## Exercise details
The answer must consist of every line below that contains the word "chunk".

## Source material
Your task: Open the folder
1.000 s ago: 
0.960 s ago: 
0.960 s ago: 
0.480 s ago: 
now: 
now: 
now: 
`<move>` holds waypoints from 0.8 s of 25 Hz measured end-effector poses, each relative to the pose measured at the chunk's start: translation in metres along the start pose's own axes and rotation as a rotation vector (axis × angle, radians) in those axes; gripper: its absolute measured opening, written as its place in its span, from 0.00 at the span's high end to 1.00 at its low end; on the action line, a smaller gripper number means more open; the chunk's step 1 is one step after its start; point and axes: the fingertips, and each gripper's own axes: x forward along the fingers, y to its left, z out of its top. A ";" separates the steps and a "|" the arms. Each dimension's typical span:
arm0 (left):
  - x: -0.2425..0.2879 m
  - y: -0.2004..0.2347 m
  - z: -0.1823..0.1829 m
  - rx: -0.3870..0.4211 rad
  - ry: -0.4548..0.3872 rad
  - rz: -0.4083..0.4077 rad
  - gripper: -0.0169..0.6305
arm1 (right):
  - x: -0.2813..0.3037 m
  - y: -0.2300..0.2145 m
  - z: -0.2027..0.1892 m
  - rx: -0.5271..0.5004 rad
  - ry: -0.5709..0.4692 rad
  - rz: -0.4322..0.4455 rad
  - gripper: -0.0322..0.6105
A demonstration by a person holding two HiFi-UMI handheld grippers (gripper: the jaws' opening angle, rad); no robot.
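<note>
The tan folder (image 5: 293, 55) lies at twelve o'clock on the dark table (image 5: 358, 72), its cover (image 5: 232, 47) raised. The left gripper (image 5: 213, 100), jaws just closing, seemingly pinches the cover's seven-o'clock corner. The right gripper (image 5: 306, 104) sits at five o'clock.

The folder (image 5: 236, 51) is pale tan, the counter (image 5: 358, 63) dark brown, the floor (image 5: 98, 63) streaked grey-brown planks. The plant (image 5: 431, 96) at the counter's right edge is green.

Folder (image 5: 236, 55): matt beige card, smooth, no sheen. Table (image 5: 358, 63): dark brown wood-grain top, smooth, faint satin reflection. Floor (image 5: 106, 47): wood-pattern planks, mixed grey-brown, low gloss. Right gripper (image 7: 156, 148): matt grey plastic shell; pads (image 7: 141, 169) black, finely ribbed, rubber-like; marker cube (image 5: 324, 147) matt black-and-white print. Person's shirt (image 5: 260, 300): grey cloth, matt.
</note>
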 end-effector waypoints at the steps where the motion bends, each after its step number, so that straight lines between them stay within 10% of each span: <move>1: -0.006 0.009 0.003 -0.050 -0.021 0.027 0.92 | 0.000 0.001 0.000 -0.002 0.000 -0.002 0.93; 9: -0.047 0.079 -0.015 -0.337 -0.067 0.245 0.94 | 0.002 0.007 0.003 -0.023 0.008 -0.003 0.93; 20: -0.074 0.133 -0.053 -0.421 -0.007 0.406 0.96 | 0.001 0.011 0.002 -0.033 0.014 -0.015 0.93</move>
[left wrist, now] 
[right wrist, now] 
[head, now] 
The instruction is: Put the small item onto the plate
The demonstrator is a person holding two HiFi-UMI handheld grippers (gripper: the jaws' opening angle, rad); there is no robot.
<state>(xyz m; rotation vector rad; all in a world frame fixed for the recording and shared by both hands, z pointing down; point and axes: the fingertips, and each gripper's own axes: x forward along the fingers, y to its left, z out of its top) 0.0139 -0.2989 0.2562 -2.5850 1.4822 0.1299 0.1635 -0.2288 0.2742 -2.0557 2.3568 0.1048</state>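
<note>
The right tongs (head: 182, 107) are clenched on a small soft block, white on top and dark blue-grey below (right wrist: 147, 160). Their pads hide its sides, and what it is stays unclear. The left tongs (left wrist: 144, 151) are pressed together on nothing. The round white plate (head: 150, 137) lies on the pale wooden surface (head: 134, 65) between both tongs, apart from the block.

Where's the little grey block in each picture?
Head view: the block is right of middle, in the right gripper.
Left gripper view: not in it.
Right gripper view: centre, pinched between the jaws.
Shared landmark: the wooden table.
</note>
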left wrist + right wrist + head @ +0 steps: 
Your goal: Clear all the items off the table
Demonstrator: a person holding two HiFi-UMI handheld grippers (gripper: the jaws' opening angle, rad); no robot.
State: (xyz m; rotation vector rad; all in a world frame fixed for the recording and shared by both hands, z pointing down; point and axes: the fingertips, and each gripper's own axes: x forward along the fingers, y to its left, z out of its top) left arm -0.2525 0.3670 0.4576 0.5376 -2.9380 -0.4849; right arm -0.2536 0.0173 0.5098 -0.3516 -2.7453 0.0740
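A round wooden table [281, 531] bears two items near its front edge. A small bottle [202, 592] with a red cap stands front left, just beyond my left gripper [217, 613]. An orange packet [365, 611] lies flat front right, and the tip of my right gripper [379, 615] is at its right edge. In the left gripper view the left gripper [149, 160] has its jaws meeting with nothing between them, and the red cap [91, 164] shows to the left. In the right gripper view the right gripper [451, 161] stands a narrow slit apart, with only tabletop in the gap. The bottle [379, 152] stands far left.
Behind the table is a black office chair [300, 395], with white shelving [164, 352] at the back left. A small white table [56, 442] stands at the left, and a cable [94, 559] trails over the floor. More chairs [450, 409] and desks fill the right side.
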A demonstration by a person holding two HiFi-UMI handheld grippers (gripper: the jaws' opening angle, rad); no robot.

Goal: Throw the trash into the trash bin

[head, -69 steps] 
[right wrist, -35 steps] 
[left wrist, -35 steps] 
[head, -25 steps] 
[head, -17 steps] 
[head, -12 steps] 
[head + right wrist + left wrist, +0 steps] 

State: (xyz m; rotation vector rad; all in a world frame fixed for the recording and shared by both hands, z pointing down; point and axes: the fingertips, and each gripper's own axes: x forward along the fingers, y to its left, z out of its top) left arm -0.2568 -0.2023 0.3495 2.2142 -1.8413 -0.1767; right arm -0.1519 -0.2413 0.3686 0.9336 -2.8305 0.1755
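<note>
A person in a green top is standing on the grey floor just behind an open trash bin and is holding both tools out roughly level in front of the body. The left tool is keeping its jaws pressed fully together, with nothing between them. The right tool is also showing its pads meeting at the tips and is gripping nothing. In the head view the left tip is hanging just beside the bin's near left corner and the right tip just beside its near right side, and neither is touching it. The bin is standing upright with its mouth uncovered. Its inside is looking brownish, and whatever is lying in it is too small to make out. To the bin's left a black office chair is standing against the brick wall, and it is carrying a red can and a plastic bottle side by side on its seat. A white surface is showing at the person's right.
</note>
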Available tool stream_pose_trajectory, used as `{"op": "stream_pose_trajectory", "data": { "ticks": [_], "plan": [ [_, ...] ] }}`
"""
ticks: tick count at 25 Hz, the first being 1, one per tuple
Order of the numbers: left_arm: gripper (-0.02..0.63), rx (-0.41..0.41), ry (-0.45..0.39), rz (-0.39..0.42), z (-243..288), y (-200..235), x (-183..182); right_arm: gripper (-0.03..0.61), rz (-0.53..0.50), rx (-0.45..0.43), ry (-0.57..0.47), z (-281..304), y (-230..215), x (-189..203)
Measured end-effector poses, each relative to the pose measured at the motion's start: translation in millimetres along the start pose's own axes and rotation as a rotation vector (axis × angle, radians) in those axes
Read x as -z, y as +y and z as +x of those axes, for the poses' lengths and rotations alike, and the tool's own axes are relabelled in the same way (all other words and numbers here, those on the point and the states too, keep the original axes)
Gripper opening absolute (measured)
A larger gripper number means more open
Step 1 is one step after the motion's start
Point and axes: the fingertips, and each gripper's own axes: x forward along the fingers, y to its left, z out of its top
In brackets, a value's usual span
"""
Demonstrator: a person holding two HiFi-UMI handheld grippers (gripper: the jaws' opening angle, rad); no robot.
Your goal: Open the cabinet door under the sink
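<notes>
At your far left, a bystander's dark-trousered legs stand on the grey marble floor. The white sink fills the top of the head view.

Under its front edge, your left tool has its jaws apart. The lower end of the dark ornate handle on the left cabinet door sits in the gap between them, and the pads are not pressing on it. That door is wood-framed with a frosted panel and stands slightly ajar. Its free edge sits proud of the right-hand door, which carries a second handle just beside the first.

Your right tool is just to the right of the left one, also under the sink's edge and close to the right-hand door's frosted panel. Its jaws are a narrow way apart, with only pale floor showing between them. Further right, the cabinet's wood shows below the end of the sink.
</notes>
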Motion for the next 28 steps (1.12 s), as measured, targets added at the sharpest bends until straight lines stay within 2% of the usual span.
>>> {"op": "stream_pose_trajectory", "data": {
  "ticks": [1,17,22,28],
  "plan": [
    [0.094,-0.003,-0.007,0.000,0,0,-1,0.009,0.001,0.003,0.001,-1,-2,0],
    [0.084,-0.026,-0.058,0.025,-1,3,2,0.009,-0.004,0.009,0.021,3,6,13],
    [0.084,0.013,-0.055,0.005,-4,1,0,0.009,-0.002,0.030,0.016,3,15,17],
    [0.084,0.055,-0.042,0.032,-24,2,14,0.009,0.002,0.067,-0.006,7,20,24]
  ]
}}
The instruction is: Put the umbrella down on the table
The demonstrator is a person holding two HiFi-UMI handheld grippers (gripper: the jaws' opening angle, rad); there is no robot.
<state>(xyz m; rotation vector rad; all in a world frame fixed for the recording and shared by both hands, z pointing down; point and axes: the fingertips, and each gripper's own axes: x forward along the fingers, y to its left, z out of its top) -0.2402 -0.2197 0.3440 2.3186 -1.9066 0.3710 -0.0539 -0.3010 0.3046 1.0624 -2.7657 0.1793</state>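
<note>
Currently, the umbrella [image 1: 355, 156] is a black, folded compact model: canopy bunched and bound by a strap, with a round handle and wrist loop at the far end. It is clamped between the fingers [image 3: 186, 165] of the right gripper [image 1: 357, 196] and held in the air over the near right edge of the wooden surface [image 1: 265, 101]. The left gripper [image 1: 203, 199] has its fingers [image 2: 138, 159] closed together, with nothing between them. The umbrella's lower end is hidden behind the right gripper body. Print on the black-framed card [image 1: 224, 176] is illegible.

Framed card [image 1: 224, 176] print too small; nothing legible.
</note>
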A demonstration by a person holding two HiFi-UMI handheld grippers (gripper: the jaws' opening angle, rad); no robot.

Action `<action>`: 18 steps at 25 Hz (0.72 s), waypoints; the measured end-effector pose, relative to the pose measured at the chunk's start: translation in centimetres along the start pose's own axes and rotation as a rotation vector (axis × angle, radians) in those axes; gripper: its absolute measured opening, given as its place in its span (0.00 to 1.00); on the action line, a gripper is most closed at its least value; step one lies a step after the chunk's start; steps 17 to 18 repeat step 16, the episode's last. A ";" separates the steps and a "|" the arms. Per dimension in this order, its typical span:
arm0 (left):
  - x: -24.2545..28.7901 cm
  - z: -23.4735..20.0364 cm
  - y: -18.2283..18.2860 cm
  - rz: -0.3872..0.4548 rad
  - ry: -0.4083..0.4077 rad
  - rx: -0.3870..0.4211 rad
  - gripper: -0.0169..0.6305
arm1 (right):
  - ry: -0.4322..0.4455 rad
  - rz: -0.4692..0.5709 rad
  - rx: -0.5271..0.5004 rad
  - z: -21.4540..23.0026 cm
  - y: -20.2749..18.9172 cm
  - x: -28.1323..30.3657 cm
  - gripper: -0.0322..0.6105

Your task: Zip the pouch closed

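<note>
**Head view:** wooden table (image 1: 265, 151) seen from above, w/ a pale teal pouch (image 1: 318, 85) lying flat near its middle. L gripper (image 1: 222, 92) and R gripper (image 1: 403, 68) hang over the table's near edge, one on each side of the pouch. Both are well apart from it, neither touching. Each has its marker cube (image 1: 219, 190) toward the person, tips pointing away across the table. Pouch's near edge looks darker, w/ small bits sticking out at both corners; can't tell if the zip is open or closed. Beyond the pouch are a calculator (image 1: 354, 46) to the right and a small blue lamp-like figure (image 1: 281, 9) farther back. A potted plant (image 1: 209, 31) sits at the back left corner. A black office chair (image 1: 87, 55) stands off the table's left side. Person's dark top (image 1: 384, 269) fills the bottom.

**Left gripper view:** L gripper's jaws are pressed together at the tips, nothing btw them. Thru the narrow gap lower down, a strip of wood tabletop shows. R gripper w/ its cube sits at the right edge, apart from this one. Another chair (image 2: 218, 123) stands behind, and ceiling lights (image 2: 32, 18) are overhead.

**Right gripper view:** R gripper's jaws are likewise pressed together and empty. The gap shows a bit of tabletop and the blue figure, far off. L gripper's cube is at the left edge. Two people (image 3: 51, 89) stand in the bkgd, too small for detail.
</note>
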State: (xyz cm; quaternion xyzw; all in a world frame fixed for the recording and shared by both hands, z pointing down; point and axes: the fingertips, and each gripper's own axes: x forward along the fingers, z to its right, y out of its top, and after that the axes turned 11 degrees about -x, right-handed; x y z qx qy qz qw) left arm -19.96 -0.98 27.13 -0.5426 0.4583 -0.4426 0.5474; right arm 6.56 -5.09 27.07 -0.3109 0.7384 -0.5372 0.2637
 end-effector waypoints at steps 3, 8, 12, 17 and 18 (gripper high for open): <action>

## Written answer
`<move>` holds waypoints from 0.8 s of 25 Hz measured end-effector poses, each relative to the pose measured at the chunk's start: translation in metres along the start pose's own axes and rotation as a rotation vector (axis × angle, radians) in those axes; gripper: its absolute measured opening, written as its place in its span, from 0.00 at the span's high end to 1.00 at its low end; on the action line, a smaller gripper number means more open; the chunk's step 1 is one step after its start; point and axes: the fingertips, and each gripper's own axes: x forward along the fingers, y to its left, z out of its top. A ";" separates the steps and a "|" the arms. Each dimension's typical span:
Action `<action>`: 18 steps at 25 Hz (0.72 s), waypoints; the measured end-effector pose, relative to the pose measured at the chunk's start: translation in centimetres along the start pose's own axes and rotation as a rotation vector (axis × angle, radians) in those axes; gripper: its absolute measured opening, given as its place in its span (0.00 to 1.00); on the action line, a gripper is most closed at its least value; step one lies a step after the chunk's start; steps 17 to 18 repeat step 16, the episode's last. A ";" separates the steps and a "|" the arms. Per dimension in this order, its typical span:

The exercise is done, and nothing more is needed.